The Durk Pearson & Sandy Shaw®
Life Extension NewsTM
Volume 16 No. 11 • December 2013
The Difference Between Statistical Significance and Biological Meaningfulness
A recent paper1 discusses the importance of distinguishing between a statistically significant result in an experiment and a biologically (or clinically) meaningful one. Statistical significance at p<0.05 means that the null hypothesis, that there is no difference between the treatment and no treatment conditions, is rejected. There is a 95% chance that there is a difference between these two conditions. But what this doesn’t tell you is if the difference is large enough to make a biological or clinical difference, which is really the important bottom line. Does the difference mean that a patient is likely to get a meaningful benefit from a therapy that is statistically significant in relation to a placebo control. It might but it might not. Hence, the question is of an entirely different nature. The author of the new paper discussed here1 focuses on experimental design as a critical factor in getting an answer to the question of whether a significant result is meaningful.
One of the approaches discussed in the paper is that the statistical test of p value should be used only to gauge whether the null hypothesis has been rejected and not whether another hypothesis has been accepted. As the author expresses it: “… each experiment is, in effect, one from a population of possible experiments and is thus only an estimate (with a distribution) of the real difference. By ‘bad luck’ the actual experiment performed can give an estimate in one of the tails and the study would be reported as ‘not significant’ even when there is a real difference (a Type II error).” “Importantly, the p value is the probability that a difference as large as or larger than that seen in the experiment would have occurred by chance alone if the treatment groups were in fact not different. It is NOT the probability that the null hypothesis is true, which is a frequent but serious misinterpretation.” “Ionnidis has highlighted the problems in a number of biological fields including genome-wide association studies, gene expression experiments, and the lack of reproducibility of highly cited papers that result from an over-reliance on statistical significance.
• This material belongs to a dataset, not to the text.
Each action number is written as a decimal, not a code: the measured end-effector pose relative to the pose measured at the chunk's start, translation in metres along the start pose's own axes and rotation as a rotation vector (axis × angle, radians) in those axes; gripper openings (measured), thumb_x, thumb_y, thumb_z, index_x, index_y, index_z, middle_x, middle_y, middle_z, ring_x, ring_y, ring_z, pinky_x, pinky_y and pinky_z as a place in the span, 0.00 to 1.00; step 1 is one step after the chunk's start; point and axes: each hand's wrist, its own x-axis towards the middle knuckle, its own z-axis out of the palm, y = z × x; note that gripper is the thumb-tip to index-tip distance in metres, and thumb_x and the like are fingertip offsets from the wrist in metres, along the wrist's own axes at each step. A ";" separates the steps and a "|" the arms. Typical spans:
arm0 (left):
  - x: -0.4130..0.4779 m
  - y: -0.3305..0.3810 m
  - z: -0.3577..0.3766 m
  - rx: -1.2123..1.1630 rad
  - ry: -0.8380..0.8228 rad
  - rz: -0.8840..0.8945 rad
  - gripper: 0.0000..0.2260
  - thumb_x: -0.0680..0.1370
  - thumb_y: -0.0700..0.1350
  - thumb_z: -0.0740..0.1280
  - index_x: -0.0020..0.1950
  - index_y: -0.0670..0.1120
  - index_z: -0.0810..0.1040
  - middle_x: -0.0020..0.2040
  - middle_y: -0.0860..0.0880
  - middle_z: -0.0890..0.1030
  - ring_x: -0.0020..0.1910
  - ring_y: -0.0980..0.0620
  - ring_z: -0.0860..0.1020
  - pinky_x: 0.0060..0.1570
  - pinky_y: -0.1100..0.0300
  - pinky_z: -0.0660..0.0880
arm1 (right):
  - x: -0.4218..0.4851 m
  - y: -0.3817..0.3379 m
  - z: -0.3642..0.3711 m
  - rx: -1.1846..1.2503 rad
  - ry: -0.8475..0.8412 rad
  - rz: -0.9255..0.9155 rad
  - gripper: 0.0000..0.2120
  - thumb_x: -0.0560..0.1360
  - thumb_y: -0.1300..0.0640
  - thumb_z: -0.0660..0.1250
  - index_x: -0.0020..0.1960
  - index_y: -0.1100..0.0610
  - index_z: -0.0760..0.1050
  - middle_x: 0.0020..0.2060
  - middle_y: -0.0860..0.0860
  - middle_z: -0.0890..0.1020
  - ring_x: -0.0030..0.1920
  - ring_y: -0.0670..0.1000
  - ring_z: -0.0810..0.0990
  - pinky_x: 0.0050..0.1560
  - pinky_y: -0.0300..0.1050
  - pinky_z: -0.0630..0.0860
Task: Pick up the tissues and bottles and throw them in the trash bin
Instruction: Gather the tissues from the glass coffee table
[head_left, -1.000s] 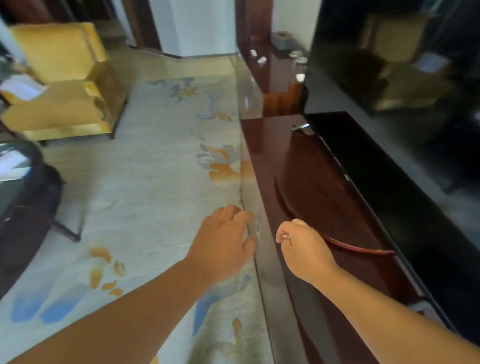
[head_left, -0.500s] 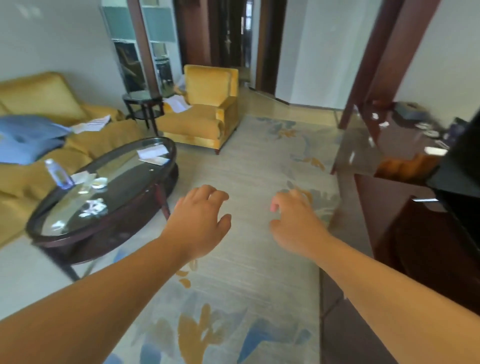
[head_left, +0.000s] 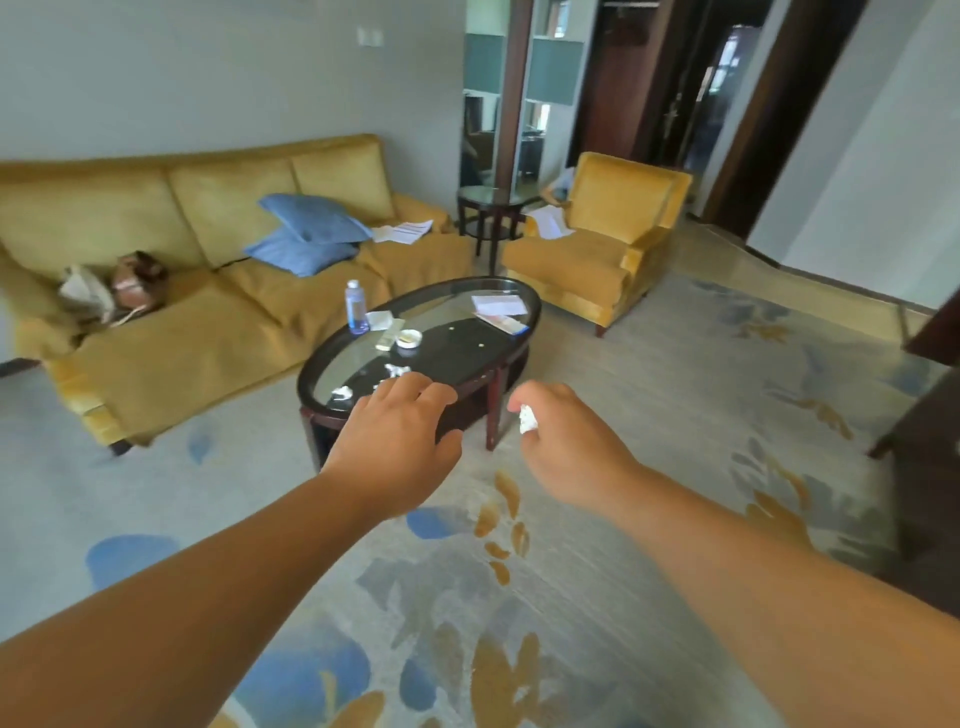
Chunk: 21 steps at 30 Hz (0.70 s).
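My right hand (head_left: 569, 447) is closed around a small crumpled white tissue (head_left: 527, 419) that sticks out by the thumb. My left hand (head_left: 397, 441) hovers open, fingers spread, holding nothing, in front of the near end of the oval glass coffee table (head_left: 511, 343). On the table stand a clear plastic bottle (head_left: 356, 306) with bluish liquid at the sofa side and two crumpled tissues (head_left: 341, 393) (head_left: 396, 370) near its front end. No trash bin is in view.
The table also carries papers (head_left: 497, 305), a folded napkin (head_left: 380, 319) and a small ashtray (head_left: 409, 339). A yellow sofa (head_left: 171, 317) with blue cushions stands left, a yellow armchair (head_left: 597, 254) behind the table, a dark cabinet (head_left: 930, 415) at the right. Patterned carpet lies underfoot.
My view has swung left from the dark cabinet to the sofa and coffee table. Both hands stay raised in front; the tissue now shows in my right hand.
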 end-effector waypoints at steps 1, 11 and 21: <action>-0.002 -0.012 -0.003 -0.002 0.004 -0.037 0.19 0.76 0.53 0.60 0.67 0.50 0.71 0.63 0.50 0.72 0.62 0.48 0.69 0.62 0.52 0.67 | 0.010 -0.007 0.007 0.004 -0.007 -0.028 0.14 0.76 0.62 0.58 0.60 0.52 0.69 0.55 0.52 0.71 0.41 0.50 0.71 0.32 0.40 0.63; 0.020 -0.111 0.000 0.081 0.009 -0.277 0.19 0.77 0.54 0.60 0.67 0.53 0.69 0.66 0.51 0.71 0.64 0.49 0.69 0.63 0.53 0.66 | 0.116 -0.039 0.074 0.059 -0.125 -0.177 0.14 0.76 0.62 0.58 0.59 0.50 0.69 0.55 0.50 0.70 0.41 0.50 0.69 0.38 0.44 0.64; 0.175 -0.159 0.064 0.101 -0.013 -0.359 0.19 0.77 0.55 0.61 0.67 0.53 0.69 0.65 0.51 0.72 0.64 0.50 0.70 0.63 0.52 0.68 | 0.279 0.040 0.086 0.072 -0.166 -0.189 0.14 0.76 0.61 0.57 0.58 0.49 0.69 0.55 0.50 0.70 0.42 0.50 0.70 0.31 0.40 0.61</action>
Scientists have begun developing concepts such as the minimum clinically important difference or the clinically relevant difference, but the evaluation of such measures would clearly depend on an appreciable amount of expert, but nevertheless, subjective judgment. The EFSA steering committee (European Food Safety Authority) has been said to recommend that ‘… the nature and size of biological changes or differences seen in studies that would be considered relevant should be defined before studies are initiated. The size of such changes should be used to design studies with sufficient statistical power to be able to detect effects of such size if they truly occurred.” (quoted in paper #1)
These issues have arisen in the context of studies of equivalent or noninferiority or superiority effects. “Instead of trying to show that there is no statistically significant difference between two formulations, the objective of these methods is to show that although there may be a difference, this is sufficiently small to be considered as not biologically important or relevant.”